Насыщенные радостным общением с родными и друзьями дни промчались быстро, и как ни было огорчительно, пришлось расстаться с близкими и с Москвой. Курьерский поезд унес меня за Урал - в Азию, в Сибирь, в Томск.
5
Единственный университетский город в Сибири, Томск, считался средоточием культуры и образованности, рассадником просвещения на всю азиатскую Россию. Столица Западной Сибири, Томск был расположен не на сибирской магистрали, а в верстах в 80 от нее, на железнодорожной ветке у реки Томи. В 1910 г. он производил жалкое впечатление. Как в чичиковские времена, можно было видеть в начале мая недалеко от центра города увязшую в осенней грязи пролетку, которая не отмерзла еще от сковавшего ее за зиму льда.
Вице-губернатор, к которому я явился с проходным свидетельством, не теряя лишних слов, заявил:
- Будете препровождены в Колпашево!.. Пароход идет послезавтра.
"Препровождение" носило скорее символический характер. Стражник держался всё время в стороне, и я был предоставлен самому себе. Пройдя Томь, пароход стал спускаться по Оби. В это время года она разлилась очень широко, и левого берега местами вовсе не было видно. Правый, высокий и живописный, закрывал перспективу.
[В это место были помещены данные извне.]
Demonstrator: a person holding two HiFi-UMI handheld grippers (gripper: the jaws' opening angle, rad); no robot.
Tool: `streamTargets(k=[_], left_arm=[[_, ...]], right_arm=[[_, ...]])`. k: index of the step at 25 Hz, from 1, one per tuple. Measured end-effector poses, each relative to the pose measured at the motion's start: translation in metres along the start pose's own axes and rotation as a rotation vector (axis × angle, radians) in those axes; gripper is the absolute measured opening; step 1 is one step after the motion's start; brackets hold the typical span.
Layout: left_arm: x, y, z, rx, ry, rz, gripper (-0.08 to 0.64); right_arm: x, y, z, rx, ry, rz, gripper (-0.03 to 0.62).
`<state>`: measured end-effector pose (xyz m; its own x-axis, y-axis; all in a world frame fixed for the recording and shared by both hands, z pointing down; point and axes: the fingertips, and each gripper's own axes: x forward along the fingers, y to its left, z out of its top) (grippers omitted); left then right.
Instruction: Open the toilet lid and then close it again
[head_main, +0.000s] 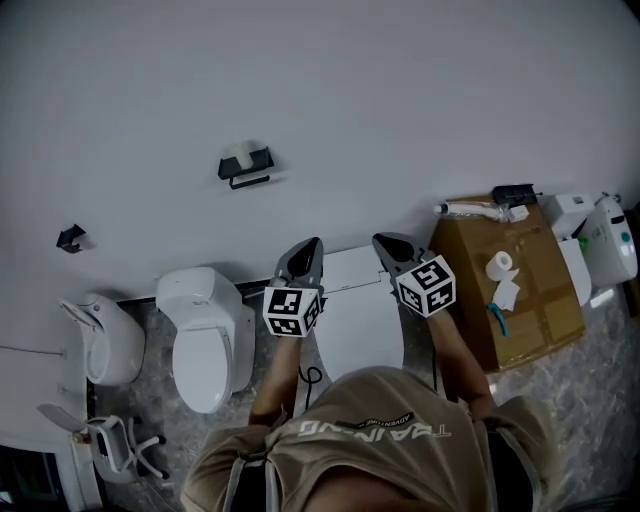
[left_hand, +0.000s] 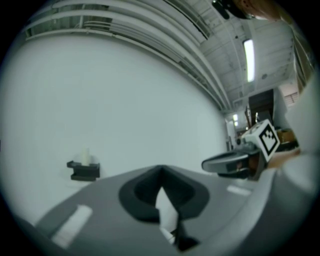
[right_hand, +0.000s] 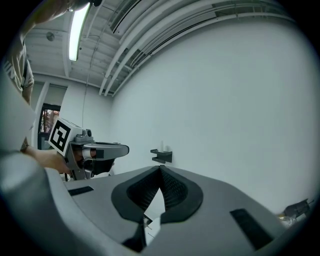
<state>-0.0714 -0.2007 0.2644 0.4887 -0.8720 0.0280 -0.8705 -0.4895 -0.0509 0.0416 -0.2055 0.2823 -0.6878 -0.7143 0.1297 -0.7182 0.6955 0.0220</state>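
A white toilet (head_main: 205, 340) stands against the wall at lower left of the head view, its lid (head_main: 202, 368) lying down. My left gripper (head_main: 313, 243) is held up to the right of the toilet, apart from it, jaws shut on nothing. My right gripper (head_main: 379, 240) hangs beside it, also shut and empty. In the left gripper view the left gripper (left_hand: 161, 168) points at bare wall, with the right gripper (left_hand: 207, 164) at its right. In the right gripper view the right gripper (right_hand: 160, 167) also faces the wall, the left gripper (right_hand: 125, 148) to its left. Neither gripper view shows the toilet.
A black paper holder (head_main: 245, 165) is fixed on the wall above the toilet. A second white fixture (head_main: 108, 342) stands further left. A white block (head_main: 355, 320) sits below the grippers. At right a cardboard box (head_main: 525, 310) carries a tissue roll (head_main: 500, 264); white appliances (head_main: 600, 240) stand beyond.
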Motion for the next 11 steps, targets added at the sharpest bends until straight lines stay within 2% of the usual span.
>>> streamTargets(k=[5, 11], left_arm=[[0.005, -0.001, 0.002, 0.029, 0.003, -0.017, 0.002], [0.021, 0.006, 0.005, -0.02, -0.014, -0.026, 0.002]], right_arm=[[0.001, 0.0, 0.003, 0.003, -0.019, -0.018, 0.012], [0.013, -0.01, 0.013, -0.027, -0.04, -0.029, 0.012]])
Тайга, на тысячи верст непроходимая, лежала дальше и глубже за тундрой, ее и с палубы парохода не было видно. Колпашево отстояло, примерно, на 300 верст от Томска - на половине речного пути вдоль Нарымского края.
Плавание продолжалось около суток. Мы пристали к самому берегу, в это время года высокому и крутому. Навстречу высыпало всё местное начальство несколько стражников и урядник. Сопровождавший меня чин передал препроводительные "на меня" бумаги, и я перешел в ведение нарымской полиции. Колпашево называлось селом, но церкви в нем не было: начали строить, да бросили. Колпашево, а не заштатный город Нарым считался в мои годы культурным центром края и ссыльного мира. Село раскинулось на большое расстояние вдоль реки. На пространстве, превышающем в несколько раз площадь Швейцарии, не существовало ни телеграфа, ни телефона, и дважды в год, в весеннюю и осеннюю распутицу, край бывал совершенно отрезан от внешнего мира недель на 4-5. На весь огромный край имелся всего один врач в Нарыме, время от времени объезжавший населенные пункты и застревавший на недели там, где его застигало вскрытие Оби.